• _Exercise description_
Every line holding the string "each" should be copied out of the listing.
━━━━━━━━━━
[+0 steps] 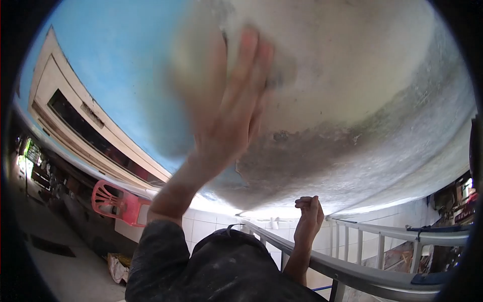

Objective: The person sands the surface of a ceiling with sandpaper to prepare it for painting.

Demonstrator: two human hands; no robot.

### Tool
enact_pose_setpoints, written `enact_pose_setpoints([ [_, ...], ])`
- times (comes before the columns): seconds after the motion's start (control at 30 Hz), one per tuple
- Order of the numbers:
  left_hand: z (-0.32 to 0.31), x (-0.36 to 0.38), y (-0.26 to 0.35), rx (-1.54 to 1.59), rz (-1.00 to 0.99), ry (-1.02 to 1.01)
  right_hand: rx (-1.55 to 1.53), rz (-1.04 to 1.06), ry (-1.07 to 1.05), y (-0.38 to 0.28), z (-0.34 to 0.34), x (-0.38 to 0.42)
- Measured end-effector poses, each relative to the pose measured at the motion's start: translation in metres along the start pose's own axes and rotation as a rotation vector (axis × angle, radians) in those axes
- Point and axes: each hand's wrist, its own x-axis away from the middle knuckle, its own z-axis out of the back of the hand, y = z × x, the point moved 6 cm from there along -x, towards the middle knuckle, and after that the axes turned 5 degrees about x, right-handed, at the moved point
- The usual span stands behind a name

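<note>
We are recording positions against the ladder, which is crossing the lower right of the view. Nearest us, a dark sleeve is lying just left of the ladder's rail. The right hand is clenching around that rail, fingers curled over its upper edge. Above and left of the ladder, the left hand is pressing against the wall with fingers stretched upward. A pale pad is showing blurred beneath it, and we are unable to tell whether the hand is gripping it. The wall here is showing bare grey and white plaster, with blue paint lying further left. Far left of the ladder, a red plastic chair is standing below.
</note>
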Motion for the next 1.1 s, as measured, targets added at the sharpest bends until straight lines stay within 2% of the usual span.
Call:
enact_pose_setpoints([
  [0.13, -0.001, -0.01, -0.002, -0.023, 0.022, 0.045, -0.009, 0.038, 0.003, -0.005, -0.001, 0.002],
  [0.23, -0.022, 0.057, 0.016, 0.064, 0.126, -0.121, 0.007, 0.029, 0.017, -0.003, 0.001, 0.005],
  [0.3, -0.028, 0.085, 0.015, -0.012, 0.004, -0.068, -0.001, 0.039, 0.029, -0.001, 0.003, 0.0],
  [0.4, -0.019, 0.049, 0.008, -0.077, -0.04, -0.045, -0.013, 0.021, -0.024, 0.003, 0.001, -0.002],
  [0.47, -0.003, 0.006, -0.003, -0.031, 0.031, -0.048, -0.021, 0.029, -0.027, -0.001, -0.003, -0.002],
  [0.57, 0.001, -0.007, -0.003, 0.01, -0.002, 0.045, 0.0, 0.028, -0.008, -0.006, -0.002, 0.003],
  [0.67, -0.015, 0.044, 0.011, 0.043, 0.113, -0.089, 0.015, 0.045, 0.007, -0.004, 0.001, 0.004],
  [0.73, -0.031, 0.096, 0.019, 0.04, 0.04, -0.071, 0.007, 0.044, 0.023, -0.003, 0.002, 0.001],
  [0.83, -0.025, 0.073, 0.01, -0.03, -0.017, -0.05, 0.012, 0.036, 0.031, 0.003, 0.005, 0.0],
  [0.9, -0.007, 0.02, -0.007, -0.012, 0.121, -0.041, 0.004, 0.022, 0.0, 0.001, 0.0, 0.0],
  [0.97, 0.014, -0.027, -0.018, -0.009, 0.165, 0.064, 0.009, 0.021, -0.007, -0.001, 0.001, 0.001],
  [1.07, 0.006, -0.015, -0.015, -0.007, 0.148, 0.042, 0.02, 0.027, 0.008, -0.002, 0.002, 0.006],
  [1.1, -0.001, 0.004, -0.007, 0.034, 0.157, -0.052, 0.027, 0.036, 0.021, -0.002, 0.004, 0.005],
])
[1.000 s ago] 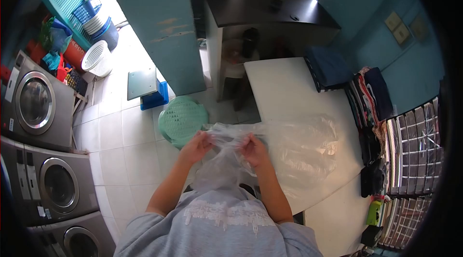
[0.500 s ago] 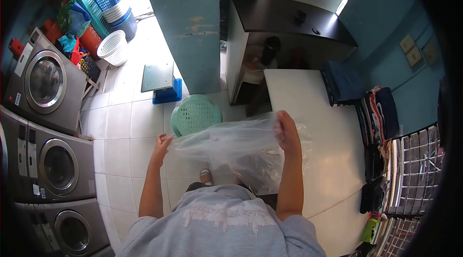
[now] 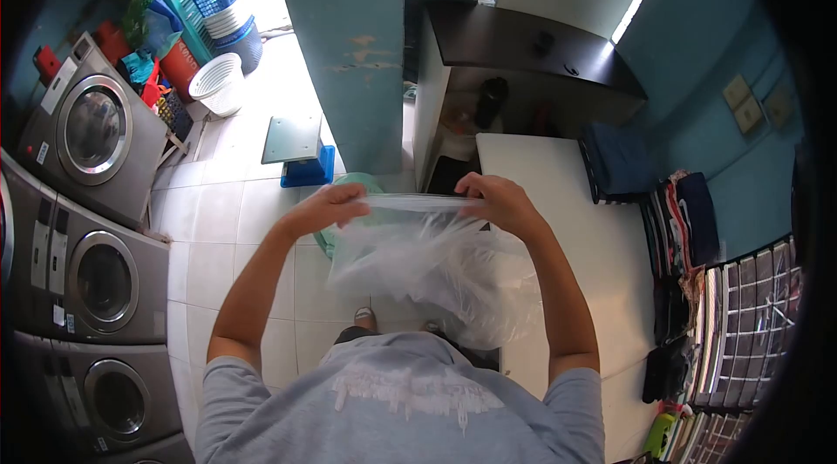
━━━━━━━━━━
• _Response below_
- Measured end-effector poses, each relative to the pose measured at the motion's start: translation in metres along the start pose's own axes and rotation as a rotation vector (axis × angle, radians) in those axes
- Point and axes: each hand's wrist, its own x-axis away from the middle knuckle, its own z-axis out of the back of the hand, y = z × x, the point moved 6 cm from there along -x, towards the middle knuckle, and after that the axes turned 5 degrees about x, right-handed, at the moved point

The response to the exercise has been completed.